Similar to findings of a recent review of critical-care meta-analyses published in 1994 to 200126, we found that Cochrane meta-analyses have higher overall quality scores compared with meta-analyses published in other journals and fewer Cochrane meta-analyses have major to extensive flaws. Our findings are also consistent with other reviews noting a higher quality of reporting in Cochrane reviews than in non-Cochrane reviews27-30. Since Cochrane reviews are of higher quality, our main study findings of improved methodological quality over time may partly be due to the increased number of Cochrane reviews in 2005 and 2008 compared with the period 1984 to 1999.
Meta-analyses in the field of orthopaedic surgery performed favorably compared with those published in other subspecialties. We found mean quality scores of 4.6 points (maximum, 7 points) in 2008. Comparatively, meta-analyses related to general surgery20, critical care31, otolaryngology32, and anxiety disorders33, published from 1994 to 2007, were reported to have mean quality scores ranging from 3.3 to 4.0 points (maximum, 7 points). Similar to our findings, Delaney et al.28 also found that the number of published meta-analyses pertaining to critical care increased from 1994 to 2004.
Value of High-Quality Meta-Analyses
Because a meta-analysis accounts for most if not all clinical research studies, its results are highly valued and can be used to effect a change in clinical practice. Preferably, one would see meta-analyses with high quality to have an accordingly major impact on clinical research, which would be followed by adoption of their findings into guidelines and a change of clinical practice. One way to measure the impact and influence of scientific studies is through the Science Citation Index. Of eighteen high-quality meta-analyses from 2008, only five were cited. This may reflect the fact that high-quality meta-analyses in orthopaedics are not always recognized as valuable by clinical investigators.

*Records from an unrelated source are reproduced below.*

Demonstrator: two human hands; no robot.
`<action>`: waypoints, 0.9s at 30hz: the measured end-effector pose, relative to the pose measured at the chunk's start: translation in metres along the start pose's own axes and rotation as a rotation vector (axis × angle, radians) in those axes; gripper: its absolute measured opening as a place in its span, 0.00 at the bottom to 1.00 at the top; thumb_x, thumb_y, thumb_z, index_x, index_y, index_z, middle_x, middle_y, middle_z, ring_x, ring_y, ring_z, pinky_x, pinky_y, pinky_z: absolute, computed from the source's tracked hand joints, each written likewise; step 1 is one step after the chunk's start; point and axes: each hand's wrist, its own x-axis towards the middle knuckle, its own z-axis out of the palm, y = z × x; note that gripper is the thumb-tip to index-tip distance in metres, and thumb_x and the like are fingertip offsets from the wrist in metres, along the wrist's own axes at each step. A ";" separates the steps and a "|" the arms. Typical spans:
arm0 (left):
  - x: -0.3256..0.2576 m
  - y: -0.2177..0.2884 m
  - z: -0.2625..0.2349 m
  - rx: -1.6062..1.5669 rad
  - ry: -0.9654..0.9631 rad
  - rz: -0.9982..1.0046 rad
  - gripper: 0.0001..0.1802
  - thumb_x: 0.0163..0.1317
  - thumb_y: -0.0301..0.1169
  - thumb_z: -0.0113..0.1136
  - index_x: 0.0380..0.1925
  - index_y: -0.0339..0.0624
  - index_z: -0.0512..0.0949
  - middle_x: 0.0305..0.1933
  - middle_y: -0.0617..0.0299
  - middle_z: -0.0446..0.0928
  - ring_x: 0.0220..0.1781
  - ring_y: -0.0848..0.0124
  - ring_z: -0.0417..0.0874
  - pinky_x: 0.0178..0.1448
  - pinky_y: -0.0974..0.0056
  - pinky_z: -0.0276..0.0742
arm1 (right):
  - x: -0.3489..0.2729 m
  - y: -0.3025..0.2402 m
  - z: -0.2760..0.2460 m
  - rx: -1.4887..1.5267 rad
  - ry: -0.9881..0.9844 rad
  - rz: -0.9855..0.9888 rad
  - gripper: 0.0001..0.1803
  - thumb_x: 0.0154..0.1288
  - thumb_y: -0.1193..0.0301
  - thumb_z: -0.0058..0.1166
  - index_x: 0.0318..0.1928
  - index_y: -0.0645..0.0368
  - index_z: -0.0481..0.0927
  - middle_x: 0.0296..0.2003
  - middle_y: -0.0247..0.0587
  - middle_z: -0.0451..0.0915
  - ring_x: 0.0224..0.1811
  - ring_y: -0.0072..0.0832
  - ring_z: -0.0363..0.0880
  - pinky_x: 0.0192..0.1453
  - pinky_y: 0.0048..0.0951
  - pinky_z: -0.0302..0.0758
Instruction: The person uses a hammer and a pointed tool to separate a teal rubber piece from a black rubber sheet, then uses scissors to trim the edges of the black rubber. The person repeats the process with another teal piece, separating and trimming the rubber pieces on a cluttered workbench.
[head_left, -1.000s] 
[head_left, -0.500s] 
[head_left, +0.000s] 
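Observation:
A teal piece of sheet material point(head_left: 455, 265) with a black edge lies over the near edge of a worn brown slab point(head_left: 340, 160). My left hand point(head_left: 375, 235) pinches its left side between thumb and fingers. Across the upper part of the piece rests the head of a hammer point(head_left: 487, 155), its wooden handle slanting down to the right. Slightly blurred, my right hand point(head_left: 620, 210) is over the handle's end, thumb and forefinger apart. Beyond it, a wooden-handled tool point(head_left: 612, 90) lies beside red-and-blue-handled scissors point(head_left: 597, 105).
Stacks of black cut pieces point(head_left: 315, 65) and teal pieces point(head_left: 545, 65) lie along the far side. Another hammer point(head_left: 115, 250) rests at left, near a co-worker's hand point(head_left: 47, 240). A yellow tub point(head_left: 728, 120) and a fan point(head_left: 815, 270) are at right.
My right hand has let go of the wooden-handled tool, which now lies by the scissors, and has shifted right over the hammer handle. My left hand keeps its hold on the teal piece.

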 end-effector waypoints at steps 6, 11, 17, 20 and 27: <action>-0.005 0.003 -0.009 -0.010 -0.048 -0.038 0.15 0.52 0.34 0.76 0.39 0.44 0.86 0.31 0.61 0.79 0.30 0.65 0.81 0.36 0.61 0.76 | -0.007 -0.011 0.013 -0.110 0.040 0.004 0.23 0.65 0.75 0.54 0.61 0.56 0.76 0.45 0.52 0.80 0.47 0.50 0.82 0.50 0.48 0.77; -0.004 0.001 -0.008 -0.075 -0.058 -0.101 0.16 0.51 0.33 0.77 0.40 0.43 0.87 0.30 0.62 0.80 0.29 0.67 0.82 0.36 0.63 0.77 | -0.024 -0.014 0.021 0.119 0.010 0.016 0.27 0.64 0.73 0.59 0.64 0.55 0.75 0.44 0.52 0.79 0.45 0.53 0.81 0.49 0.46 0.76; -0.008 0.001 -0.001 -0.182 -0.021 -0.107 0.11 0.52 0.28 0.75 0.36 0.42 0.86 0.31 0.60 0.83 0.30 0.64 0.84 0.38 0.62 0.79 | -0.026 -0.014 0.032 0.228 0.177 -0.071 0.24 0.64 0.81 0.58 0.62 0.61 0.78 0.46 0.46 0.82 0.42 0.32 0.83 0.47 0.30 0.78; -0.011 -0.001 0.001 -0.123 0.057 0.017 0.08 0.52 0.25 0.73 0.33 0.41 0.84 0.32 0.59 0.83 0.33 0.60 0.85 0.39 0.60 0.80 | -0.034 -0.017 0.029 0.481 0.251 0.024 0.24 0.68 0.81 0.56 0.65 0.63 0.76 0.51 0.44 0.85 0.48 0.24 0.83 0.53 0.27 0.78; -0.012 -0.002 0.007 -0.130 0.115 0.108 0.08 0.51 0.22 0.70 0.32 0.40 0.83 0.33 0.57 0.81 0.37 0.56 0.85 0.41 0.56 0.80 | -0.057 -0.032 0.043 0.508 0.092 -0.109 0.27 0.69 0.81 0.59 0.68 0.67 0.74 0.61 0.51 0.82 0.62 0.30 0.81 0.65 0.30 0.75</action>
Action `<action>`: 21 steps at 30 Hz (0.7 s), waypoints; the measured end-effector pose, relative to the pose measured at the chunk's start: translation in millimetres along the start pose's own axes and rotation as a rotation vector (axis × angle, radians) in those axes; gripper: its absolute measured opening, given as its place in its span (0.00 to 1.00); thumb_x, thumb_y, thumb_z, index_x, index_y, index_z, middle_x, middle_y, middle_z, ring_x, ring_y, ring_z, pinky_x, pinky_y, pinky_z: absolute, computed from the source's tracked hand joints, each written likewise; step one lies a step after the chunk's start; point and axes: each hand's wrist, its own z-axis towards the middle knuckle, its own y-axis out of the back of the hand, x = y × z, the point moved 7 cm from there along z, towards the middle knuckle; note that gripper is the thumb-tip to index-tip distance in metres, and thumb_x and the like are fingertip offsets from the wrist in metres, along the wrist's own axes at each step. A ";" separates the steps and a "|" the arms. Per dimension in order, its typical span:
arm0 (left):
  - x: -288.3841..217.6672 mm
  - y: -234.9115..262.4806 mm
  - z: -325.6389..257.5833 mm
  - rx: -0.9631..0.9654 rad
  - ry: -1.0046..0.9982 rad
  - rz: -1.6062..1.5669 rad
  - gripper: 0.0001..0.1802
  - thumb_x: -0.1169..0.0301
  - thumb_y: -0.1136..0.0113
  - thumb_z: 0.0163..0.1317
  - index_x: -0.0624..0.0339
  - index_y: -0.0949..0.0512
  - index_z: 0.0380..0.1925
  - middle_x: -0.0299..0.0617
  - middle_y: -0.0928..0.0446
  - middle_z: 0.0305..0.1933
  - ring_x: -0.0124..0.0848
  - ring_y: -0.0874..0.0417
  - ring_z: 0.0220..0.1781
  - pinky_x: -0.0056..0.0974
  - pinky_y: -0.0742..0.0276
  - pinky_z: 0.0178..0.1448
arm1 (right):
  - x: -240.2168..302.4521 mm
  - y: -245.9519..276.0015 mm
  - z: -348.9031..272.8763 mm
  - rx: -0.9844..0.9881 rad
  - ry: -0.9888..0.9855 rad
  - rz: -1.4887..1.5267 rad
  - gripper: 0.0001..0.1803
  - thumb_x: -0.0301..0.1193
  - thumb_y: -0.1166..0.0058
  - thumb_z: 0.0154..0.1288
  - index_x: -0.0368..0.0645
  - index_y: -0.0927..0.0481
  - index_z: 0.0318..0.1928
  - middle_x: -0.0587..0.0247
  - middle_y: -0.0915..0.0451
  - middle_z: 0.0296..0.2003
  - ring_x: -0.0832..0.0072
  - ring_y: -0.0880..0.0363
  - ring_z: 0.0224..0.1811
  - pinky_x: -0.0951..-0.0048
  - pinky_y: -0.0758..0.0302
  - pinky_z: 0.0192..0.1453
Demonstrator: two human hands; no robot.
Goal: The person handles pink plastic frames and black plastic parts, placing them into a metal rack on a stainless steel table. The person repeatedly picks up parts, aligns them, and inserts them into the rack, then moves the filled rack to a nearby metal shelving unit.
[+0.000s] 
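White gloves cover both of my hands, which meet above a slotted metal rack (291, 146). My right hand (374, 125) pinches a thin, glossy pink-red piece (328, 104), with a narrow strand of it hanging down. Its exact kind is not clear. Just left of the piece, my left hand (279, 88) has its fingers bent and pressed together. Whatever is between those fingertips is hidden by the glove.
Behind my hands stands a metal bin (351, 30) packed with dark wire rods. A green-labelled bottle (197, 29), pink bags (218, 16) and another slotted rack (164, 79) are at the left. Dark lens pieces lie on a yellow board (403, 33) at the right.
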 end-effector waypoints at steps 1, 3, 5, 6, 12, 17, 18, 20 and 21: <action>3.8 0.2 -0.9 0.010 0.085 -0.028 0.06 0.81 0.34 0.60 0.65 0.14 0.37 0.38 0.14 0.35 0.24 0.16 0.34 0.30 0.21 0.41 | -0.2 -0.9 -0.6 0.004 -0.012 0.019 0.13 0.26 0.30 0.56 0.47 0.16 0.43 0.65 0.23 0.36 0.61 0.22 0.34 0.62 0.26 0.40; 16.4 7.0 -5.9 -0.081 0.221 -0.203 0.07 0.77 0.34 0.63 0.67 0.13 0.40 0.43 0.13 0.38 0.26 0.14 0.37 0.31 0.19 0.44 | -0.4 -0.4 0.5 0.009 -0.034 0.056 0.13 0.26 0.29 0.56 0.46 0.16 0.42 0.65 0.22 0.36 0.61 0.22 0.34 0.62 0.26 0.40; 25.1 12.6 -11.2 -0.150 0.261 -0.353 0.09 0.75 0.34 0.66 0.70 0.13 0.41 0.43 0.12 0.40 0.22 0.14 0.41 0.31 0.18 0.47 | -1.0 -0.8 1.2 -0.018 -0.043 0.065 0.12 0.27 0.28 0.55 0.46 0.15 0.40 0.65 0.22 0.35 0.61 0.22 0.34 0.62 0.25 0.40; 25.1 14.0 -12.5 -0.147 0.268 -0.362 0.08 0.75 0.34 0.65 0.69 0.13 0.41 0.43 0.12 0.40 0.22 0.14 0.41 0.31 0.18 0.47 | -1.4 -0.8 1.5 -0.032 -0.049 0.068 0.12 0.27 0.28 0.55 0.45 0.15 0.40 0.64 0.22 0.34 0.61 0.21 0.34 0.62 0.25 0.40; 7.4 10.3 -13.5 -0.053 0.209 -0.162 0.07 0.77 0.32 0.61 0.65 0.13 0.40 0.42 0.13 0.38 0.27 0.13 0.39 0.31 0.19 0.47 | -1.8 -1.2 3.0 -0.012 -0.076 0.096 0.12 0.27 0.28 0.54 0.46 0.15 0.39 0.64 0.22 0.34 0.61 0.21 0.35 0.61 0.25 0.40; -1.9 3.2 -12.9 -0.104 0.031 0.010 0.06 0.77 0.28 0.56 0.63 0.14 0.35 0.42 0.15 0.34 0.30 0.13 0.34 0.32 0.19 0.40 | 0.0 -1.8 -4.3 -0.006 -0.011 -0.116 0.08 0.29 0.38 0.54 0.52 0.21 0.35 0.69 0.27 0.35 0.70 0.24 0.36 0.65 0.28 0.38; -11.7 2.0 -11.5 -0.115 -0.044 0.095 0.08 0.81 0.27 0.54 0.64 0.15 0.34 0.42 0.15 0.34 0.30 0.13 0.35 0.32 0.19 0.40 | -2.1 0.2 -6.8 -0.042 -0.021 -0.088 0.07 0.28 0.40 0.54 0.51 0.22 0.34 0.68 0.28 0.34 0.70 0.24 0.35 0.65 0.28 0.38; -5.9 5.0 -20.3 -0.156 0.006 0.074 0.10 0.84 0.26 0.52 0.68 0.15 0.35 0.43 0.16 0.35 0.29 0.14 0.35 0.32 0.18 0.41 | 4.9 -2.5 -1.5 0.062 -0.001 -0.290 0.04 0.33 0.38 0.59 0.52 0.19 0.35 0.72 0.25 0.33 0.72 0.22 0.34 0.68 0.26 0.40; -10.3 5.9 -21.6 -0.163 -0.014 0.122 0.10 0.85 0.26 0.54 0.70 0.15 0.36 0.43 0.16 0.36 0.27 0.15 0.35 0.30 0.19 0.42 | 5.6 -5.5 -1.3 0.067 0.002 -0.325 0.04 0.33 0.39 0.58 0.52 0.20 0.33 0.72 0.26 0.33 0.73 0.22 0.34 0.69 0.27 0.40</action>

Implications of Our Findings
Although meta-analyses in orthopaedic surgery have improved in number and methodological quality over the past twenty years, there is considerable room for improvement. In 2005 and 2008, respectively, 18% and 30% of the meta-analyses continued to have major to extensive flaws in their methodology, suggesting an ongoing need for education and training in the area. Given the increased number of published meta-analyses and the fact that the majority of meta-analyses still contain methodological flaws, one might become concerned about this so-called overuse of poorly conducted meta-analyses in orthopaedics. However, this in no way decreases the need to continue to produce high-quality meta-analyses that may assist the orthopaedic surgeon in making valid decisions in clinical practice. Journal editors and readers should consider routine checklists such as the Oxman and Guyatt index as an easy, reliable screen for methodological quality during the peer-review process to ensure that meta-analyses meet scientific methodology requirements for publication.
The value of meta-analysis in our field can only be realized with high-quality methods addressing important clinical questions. The extent to which randomized trials continue to gain popularity in orthopaedics as the primary design to study a therapy is likely to fuel the ongoing rise of meta-analysis as a critical methodology in the practice of evidence-based orthopaedics.